The market continues to distance itself from the idea that the FOMC will start to lower interest rates in March. As of today, markets are currently pricing in a 8.5% chance of a rate cut in March, according to CME's FedWatch Tool. The probability of a rate cut in May is 35%, which is also relatively low. I mentioned earlier in the year that it's not advisable to expect the monetary easing cycle to start so soon, as inflation in the US is still far from the target, reluctantly decreasing over the past six months, and the state of the economy also allows the central bank to keep the rate elevated for a few more quarters. So why "jump ahead" in this case?
I believe the first cut will not happen before June, but analysts from ANZ shocked dollar skeptics with its forecast. ANZ expects the FOMC to cut rates from July 2024, and the total rate cut may be only 200 basis points. Analysts at ANZ believe that rate cuts should not be expected before July, but even these timelines may change if inflation is still stagnant, as it has in the last 7-8 months. The inflation backdrop must improve for the FOMC to decide on the first cut in July.

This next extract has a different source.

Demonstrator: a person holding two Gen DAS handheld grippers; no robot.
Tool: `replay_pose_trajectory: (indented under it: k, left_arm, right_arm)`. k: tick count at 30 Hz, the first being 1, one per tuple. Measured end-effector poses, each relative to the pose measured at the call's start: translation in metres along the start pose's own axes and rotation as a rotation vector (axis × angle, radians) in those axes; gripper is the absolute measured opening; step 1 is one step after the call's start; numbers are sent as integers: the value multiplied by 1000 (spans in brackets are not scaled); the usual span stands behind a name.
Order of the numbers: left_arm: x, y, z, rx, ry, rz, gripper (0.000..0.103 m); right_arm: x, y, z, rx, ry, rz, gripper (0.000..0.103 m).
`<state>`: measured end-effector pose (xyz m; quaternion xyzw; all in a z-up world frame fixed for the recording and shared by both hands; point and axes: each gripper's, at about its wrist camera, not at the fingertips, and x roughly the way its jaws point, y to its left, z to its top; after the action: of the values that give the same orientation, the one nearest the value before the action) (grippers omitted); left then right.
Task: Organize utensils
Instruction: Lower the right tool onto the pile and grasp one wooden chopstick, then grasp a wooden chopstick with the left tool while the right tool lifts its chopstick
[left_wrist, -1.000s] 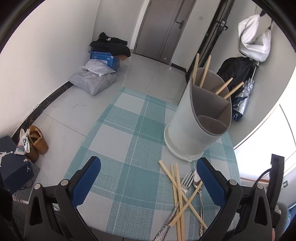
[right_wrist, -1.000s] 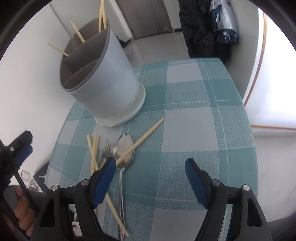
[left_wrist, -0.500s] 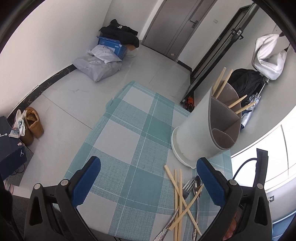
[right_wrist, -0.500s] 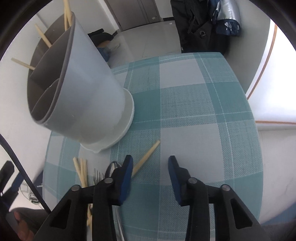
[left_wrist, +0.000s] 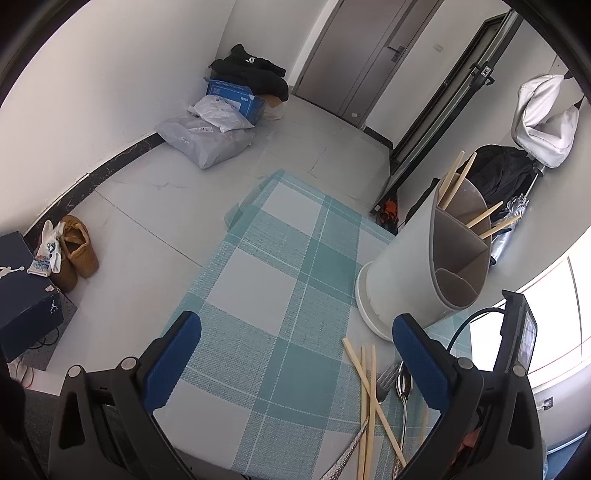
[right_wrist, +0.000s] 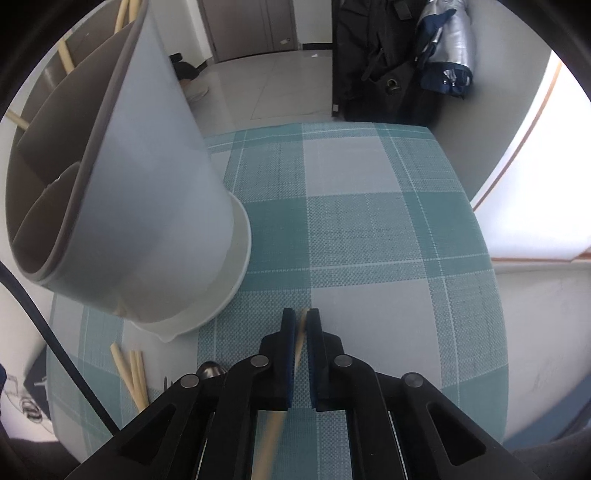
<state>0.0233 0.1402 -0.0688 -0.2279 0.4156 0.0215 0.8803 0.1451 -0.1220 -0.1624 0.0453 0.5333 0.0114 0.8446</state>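
While four chopsticks stand in the holder (right_wrist: 155, 177), the right gripper (right_wrist: 302, 321) has just closed on another chopstick (right_wrist: 300, 334); beside it lie more chopsticks (left_wrist: 369, 391), fork (left_wrist: 386, 376), spoon (left_wrist: 403, 384); the left gripper (left_wrist: 295, 354) gapes empty.

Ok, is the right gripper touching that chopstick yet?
Touching. The right wrist view shows the right gripper closed with the chopstick pinched between its blue pads, no gap either side.
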Motion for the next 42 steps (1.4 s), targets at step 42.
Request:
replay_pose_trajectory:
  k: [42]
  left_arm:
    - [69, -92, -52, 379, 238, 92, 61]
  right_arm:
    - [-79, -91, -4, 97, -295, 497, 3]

Therefore, the most hawkish scenario is turning even more hawkish. ANZ expects the target rate will be cut by 100 bps this year. The easing process could end in June 2025.
In my opinion, this should support the dollar. This logical chain is unlikely to work with the pound, as it has been trading according to its own rules for a long time. I don't see the GBP/USD instrument sticking to any logic. In my opinion, the "spring is tightening," and it can now jump in any direction. I would prefer it to tumble rather than harm the market.
As for the EUR/USD instrument, there is logic behind its movements. And since analysts in the market have already started talking about July as the month of the first rate cut, the dollar cannot ignore this information, leading to a new growth that is fully supported by the current wave analysis.
Based on the analysis, I conclude that a bearish wave pattern is being formed. Wave 2 or b appears to be complete, so in the near future, I expect an impulsive descending wave 3 or c to form with a significant decline in the instrument. The failed attempt to break through the 1.1125 level, which corresponds to the 23.6% Fibonacci, suggests that the market is prepared to sell a month ago. I am currently considering selling.
The wave pattern for the GBP/USD pair suggests a decline. At this time, I am considering selling the instrument with targets below the 1.2039 mark because wave 2 or b will eventually end, just like the sideways trend. A successful attempt to break through the 1.2627 level acted as a sell signal. Another signal was formed, in the form of an unsuccessful attempt to break this level from below. Now I am quite confident about the instrument's decline, at least to the 1.2468 level, which would already be a significant achievement for the dollar, as the demand for it remains very low.